- TASK STATEMENT: Print every line of the material exactly.

+++ GIVEN MATERIAL

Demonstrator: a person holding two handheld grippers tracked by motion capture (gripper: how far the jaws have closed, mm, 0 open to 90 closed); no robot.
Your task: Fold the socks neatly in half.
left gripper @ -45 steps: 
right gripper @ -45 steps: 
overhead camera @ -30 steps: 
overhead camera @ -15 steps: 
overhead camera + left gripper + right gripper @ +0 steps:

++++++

- RESPONSE:
Demonstrator: a person holding two handheld grippers tracked by motion capture (gripper: how far the jaws have closed, mm, 0 open to 90 closed); no robot.
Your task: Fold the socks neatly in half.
left gripper @ -45 steps: 
right gripper @ -45 steps: 
overhead camera @ -30 steps: 
overhead camera @ -15 steps: 
overhead camera + left gripper + right gripper @ +0 steps:

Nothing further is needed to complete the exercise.